:: BRIEF ::
Everything from the opening line of the records below up to and including the line containing "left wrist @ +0" should be retyped exactly, minus the pictures.

:: EXERCISE MATERIALS ::
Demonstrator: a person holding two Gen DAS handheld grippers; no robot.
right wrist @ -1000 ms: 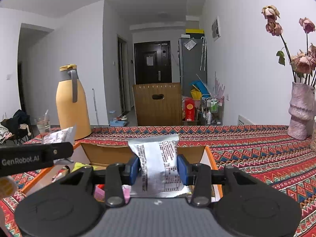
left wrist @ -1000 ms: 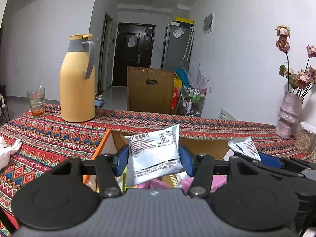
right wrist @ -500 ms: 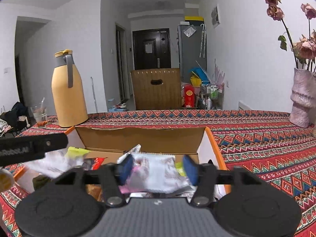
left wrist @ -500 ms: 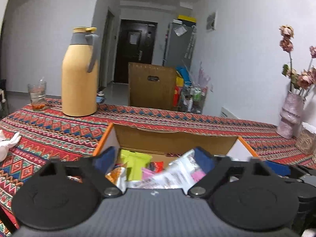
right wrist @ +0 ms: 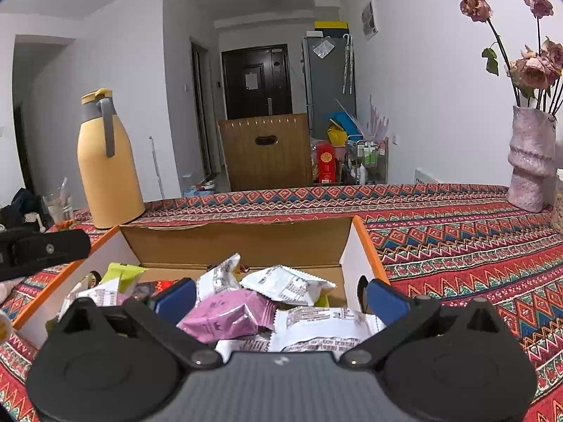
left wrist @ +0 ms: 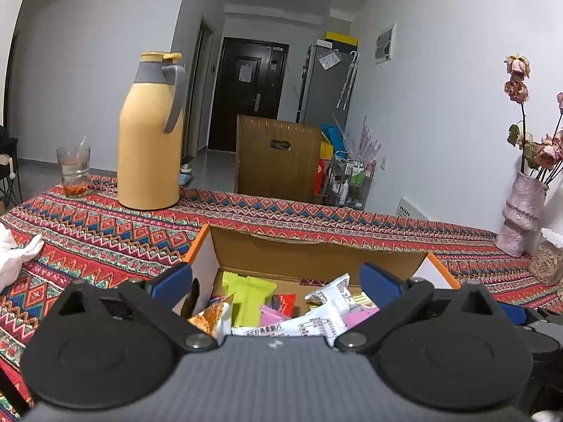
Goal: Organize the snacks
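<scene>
The snacks (right wrist: pixel 225 316) lay heaped in the cardboard box (left wrist: pixel 316 256), which sat on the counter (left wrist: pixel 105 232) just ahead of my tongs. My left tongs (left wrist: pixel 276 283) were spreading to their widest over the box's left half, nothing pinched, green and white packets loose beneath. My right tongs (right wrist: pixel 281 297) were also opening wide above the right half, gripping nothing, a pink packet and white ones lying below. I judged most of the sorting done; no stray packets showed on the cloth near the box. Left of the box stood a yellow flask (left wrist: pixel 149 137) and a glass (left wrist: pixel 74 170), well apart. The box's orange-edged walls hemmed my tongs closely. Right of the box the counter ran open as far as a vase (right wrist: pixel 531 161).
</scene>
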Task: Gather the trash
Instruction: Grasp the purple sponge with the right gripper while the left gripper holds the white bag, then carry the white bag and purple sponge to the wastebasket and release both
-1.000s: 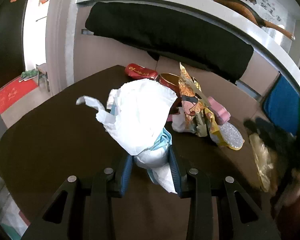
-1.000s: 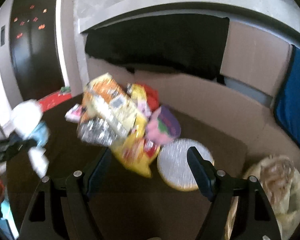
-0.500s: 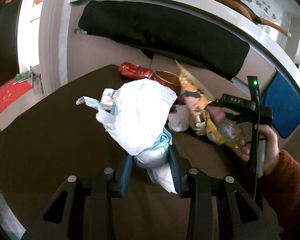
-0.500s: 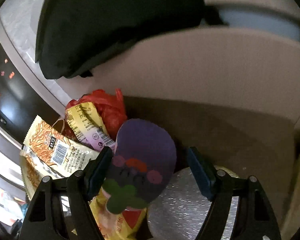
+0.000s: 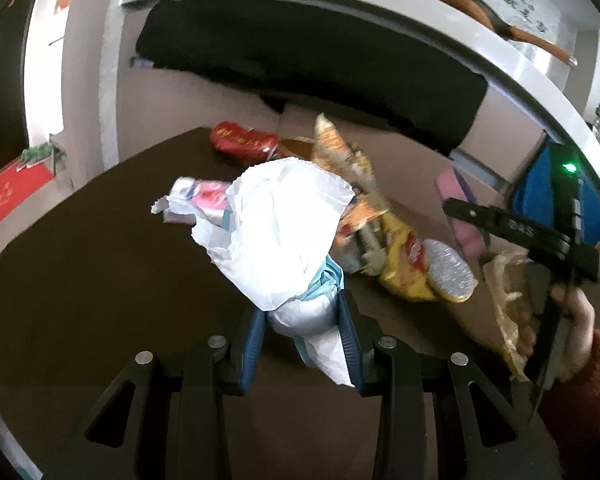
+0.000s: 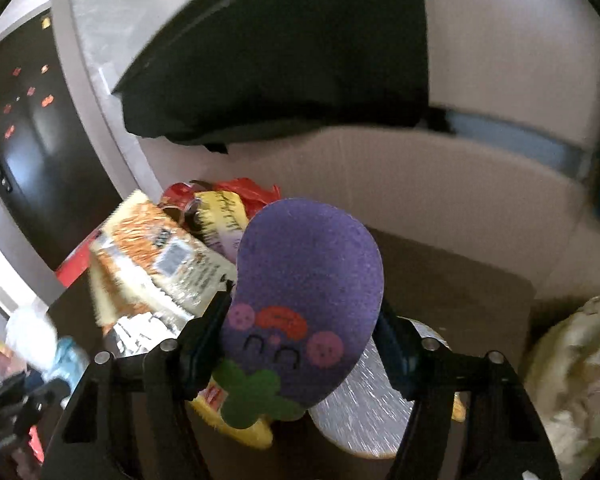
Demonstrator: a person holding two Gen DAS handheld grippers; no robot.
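The right gripper [image 6: 300, 328] has just been closing; its fingers [image 6: 206, 330] now flank the purple eggplant-shaped sponge [image 6: 306, 280], apparently touching both edges. The left gripper [image 5: 302, 322] fingers [image 5: 252, 330] clamp a crumpled white tissue wad [image 5: 280, 240] above the dark surface [image 5: 100, 280].

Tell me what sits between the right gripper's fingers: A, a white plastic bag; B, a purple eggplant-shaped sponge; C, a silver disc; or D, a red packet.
B: in the right wrist view the purple sponge with its cartoon face fills the gap of the right gripper, whose jaws have just been closing on it; the silver disc lies underneath on the table.
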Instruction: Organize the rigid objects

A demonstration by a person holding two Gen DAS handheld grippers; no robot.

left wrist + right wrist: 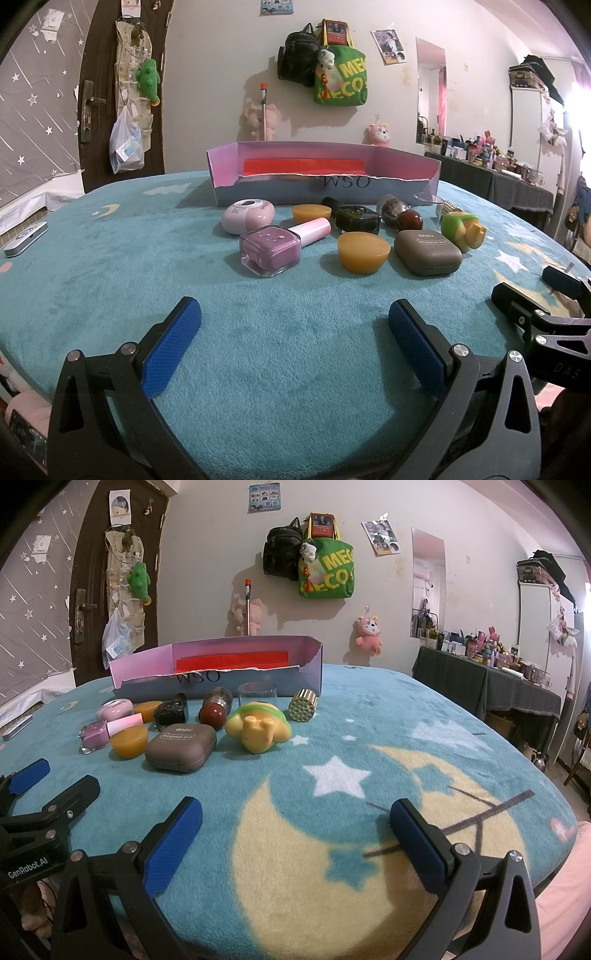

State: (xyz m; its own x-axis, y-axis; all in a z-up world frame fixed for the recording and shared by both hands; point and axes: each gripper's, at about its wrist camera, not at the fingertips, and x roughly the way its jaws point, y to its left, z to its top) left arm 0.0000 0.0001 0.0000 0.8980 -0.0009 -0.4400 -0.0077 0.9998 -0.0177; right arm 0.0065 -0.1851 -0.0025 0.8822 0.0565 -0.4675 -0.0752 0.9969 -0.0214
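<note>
Small rigid objects lie in a cluster on the teal blanket: a purple nail polish bottle (pixel 271 245) (pixel 96 734), a pink round case (pixel 248 215), two orange half-domes (pixel 364 252) (pixel 311 212), a dark bottle (pixel 356 218), a red ball (pixel 410 220), a grey eyeshadow case (pixel 427 252) (pixel 181 746) and a green-yellow toy (pixel 461 230) (pixel 258 725). A pink open box (pixel 325 173) (pixel 218 672) stands behind them. My left gripper (pixel 293 325) is open and empty, short of the cluster. My right gripper (pixel 295 819) is open and empty, to the right of it.
A clear glass (pixel 257 698) and a gold studded cylinder (pixel 303 705) stand near the box's right end. A flat silver device (pixel 26 240) lies at the far left. The blanket's edge drops off at the right. A cluttered dark table (pixel 491 679) stands beyond.
</note>
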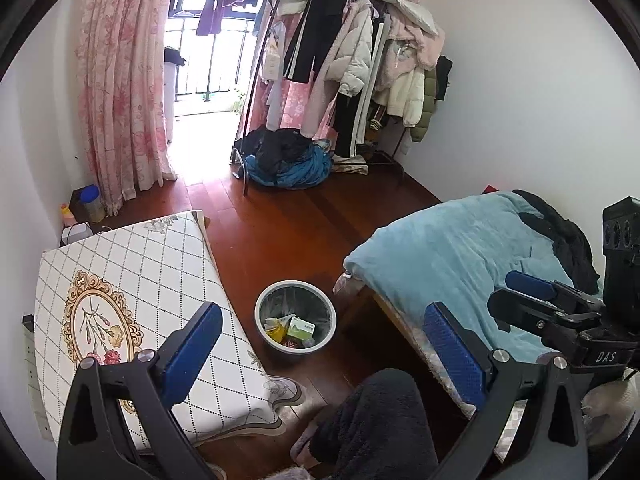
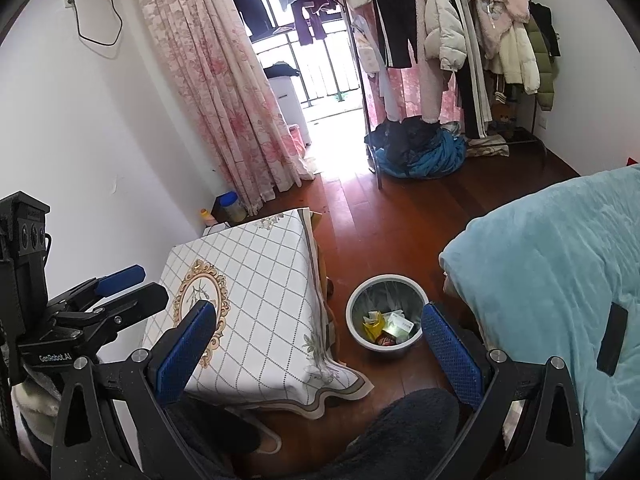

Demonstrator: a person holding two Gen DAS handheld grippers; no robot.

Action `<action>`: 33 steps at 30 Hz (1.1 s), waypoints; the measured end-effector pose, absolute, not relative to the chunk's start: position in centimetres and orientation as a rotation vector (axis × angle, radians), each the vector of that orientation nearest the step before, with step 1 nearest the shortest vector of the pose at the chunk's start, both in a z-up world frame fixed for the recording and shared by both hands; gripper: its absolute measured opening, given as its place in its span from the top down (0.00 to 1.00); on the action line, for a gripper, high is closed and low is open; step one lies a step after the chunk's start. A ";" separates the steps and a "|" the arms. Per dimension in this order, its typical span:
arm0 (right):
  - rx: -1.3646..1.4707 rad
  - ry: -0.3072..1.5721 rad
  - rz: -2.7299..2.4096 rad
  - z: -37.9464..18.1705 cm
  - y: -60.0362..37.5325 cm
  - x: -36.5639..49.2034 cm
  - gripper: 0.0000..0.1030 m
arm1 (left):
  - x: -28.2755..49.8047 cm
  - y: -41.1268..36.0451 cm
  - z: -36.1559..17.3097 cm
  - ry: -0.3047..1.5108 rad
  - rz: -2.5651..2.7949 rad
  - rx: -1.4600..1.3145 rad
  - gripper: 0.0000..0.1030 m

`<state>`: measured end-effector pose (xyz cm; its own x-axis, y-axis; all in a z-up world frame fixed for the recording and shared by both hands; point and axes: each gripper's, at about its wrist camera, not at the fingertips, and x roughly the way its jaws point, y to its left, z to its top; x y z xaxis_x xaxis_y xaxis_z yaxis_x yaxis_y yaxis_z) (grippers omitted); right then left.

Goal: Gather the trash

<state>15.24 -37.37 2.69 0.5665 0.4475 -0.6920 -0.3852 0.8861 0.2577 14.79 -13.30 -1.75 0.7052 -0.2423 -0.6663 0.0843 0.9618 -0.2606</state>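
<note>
A grey round trash bin [image 1: 280, 347] [image 2: 352, 322] stands on the wooden floor between a table and a bed. Inside it lie a green and white box [image 1: 302, 329], a yellow wrapper [image 2: 370, 327] and other scraps. My left gripper [image 1: 324, 346] hangs above and in front of the bin, its blue-padded jaws wide open with nothing between them. My right gripper [image 2: 320, 344] is held the same way, open and empty, with the bin showing between its fingers. Each gripper also shows from the side in the other's view: the right gripper [image 1: 504, 292], the left gripper [image 2: 148, 284].
A table with a checked cloth [image 1: 160, 280] [image 2: 260, 280] is on the left. A bed with a light blue blanket [image 1: 460, 248] [image 2: 560, 260] is on the right, a flat black object [image 2: 612, 338] on it. A person's dark fleecy leg [image 1: 380, 420] is below. A clothes rack [image 1: 360, 60] stands behind.
</note>
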 end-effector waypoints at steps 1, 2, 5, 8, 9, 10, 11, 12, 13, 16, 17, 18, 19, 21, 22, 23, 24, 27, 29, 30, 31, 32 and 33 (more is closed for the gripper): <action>0.082 0.836 0.490 2.8 -37.4 15.2 0.00 | 14.8 -13.3 -1.7 0.770 -0.186 -0.218 0.00; 0.082 0.838 0.492 2.8 -37.3 15.2 0.00 | 14.8 -13.4 -1.8 0.770 -0.188 -0.219 0.00; 0.086 0.842 0.495 2.8 -37.3 15.1 0.00 | 14.8 -13.5 -1.7 0.774 -0.199 -0.223 0.00; 0.086 0.843 0.494 2.8 -37.3 15.1 0.00 | 14.8 -13.6 -1.7 0.774 -0.210 -0.225 0.00; 0.085 0.842 0.494 2.9 -37.3 15.1 0.00 | 14.8 -13.7 -1.6 0.773 -0.212 -0.224 0.00; 0.086 0.842 0.494 2.9 -37.3 15.1 0.00 | 14.8 -13.6 -1.6 0.773 -0.214 -0.225 0.00; 0.086 0.843 0.494 2.8 -37.4 15.1 0.00 | 14.8 -13.6 -1.6 0.772 -0.216 -0.227 0.00; 0.087 0.843 0.493 2.8 -37.4 15.0 0.00 | 14.9 -13.6 -1.6 0.772 -0.218 -0.230 0.00; 0.084 0.842 0.494 2.9 -37.4 15.1 0.00 | 14.9 -13.6 -1.6 0.771 -0.219 -0.230 0.00; 0.084 0.841 0.493 2.9 -37.4 14.8 0.00 | 14.7 -13.5 -1.5 0.767 -0.223 -0.233 0.00; 0.081 0.840 0.490 2.9 -37.4 14.9 0.00 | 14.7 -13.5 -1.4 0.766 -0.223 -0.233 0.00; 0.081 0.838 0.489 2.9 -37.4 14.8 0.00 | 14.7 -13.5 -1.4 0.765 -0.224 -0.234 0.00; 0.080 0.838 0.489 2.9 -37.4 14.7 0.00 | 14.7 -13.5 -1.4 0.765 -0.226 -0.236 0.00; 0.081 0.838 0.487 2.9 -37.3 14.6 0.00 | 14.7 -13.5 -1.2 0.763 -0.226 -0.237 0.00; 0.082 0.838 0.487 2.9 -37.3 14.6 0.00 | 14.6 -13.5 -1.1 0.761 -0.227 -0.237 0.00; 0.081 0.838 0.488 2.9 -37.3 14.6 0.00 | 14.6 -13.5 -1.1 0.761 -0.227 -0.237 0.00; 0.079 0.838 0.488 2.9 -37.3 14.5 0.00 | 14.7 -13.5 -1.1 0.760 -0.227 -0.238 0.00; 0.079 0.839 0.489 3.0 -37.2 14.5 0.00 | 14.6 -13.4 -0.9 0.756 -0.229 -0.239 0.00; 0.081 0.838 0.486 3.0 -37.2 14.4 0.00 | 14.5 -13.4 -0.8 0.754 -0.231 -0.239 0.00; 0.079 0.838 0.487 3.1 -37.3 14.5 0.00 | 14.5 -13.4 -0.8 0.753 -0.232 -0.238 0.00; 0.082 0.837 0.486 3.1 -37.3 14.5 0.00 | 14.5 -13.4 -0.7 0.752 -0.233 -0.238 0.00; 0.082 0.837 0.485 3.1 -37.3 14.4 0.00 | 14.5 -13.4 -0.6 0.751 -0.233 -0.238 0.00; 0.080 0.836 0.485 3.3 -37.4 14.5 0.00 | 14.5 -13.3 -0.6 0.750 -0.235 -0.239 0.00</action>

:: SOLUTION TO THE EXERCISE ::
Demonstrator: a person holding two Gen DAS handheld grippers; no robot.
right wrist @ -1000 ms: 
left wrist @ -1000 ms: 
right wrist @ -500 ms: 
left wrist @ -500 ms: 
right wrist @ +0 ms: 
left wrist @ +0 ms: 

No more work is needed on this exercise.